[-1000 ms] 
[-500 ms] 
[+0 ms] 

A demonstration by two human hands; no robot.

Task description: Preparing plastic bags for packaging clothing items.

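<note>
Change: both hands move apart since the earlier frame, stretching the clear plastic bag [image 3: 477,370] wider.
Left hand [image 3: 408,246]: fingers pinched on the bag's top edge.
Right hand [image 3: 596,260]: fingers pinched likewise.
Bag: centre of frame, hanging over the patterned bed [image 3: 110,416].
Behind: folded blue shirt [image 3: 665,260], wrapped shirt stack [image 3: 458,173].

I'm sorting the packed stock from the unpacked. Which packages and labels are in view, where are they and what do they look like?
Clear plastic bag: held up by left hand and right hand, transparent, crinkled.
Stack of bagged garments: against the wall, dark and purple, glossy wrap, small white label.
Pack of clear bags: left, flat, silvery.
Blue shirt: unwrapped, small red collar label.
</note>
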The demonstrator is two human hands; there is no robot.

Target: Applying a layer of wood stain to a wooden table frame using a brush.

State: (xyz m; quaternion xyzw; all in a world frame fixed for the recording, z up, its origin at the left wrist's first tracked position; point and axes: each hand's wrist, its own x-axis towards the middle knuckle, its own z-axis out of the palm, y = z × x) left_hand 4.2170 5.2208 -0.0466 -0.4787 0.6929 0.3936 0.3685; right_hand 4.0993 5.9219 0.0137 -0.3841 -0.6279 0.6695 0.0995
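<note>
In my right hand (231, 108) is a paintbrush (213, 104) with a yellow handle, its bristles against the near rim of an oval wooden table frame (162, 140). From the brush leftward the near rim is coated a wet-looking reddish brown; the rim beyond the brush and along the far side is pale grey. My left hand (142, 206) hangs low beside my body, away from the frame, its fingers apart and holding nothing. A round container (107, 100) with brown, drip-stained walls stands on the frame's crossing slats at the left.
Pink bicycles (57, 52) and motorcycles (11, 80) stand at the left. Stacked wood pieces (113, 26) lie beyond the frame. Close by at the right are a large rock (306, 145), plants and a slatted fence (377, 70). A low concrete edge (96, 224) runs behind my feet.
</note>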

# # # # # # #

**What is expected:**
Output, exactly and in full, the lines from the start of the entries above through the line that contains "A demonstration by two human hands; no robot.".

**Your solution:**
[-1000 ms] 
[-500 ms] 
[+0 ms] 

A demonstration by two human hands; no robot.

The answer has been given in its entirety.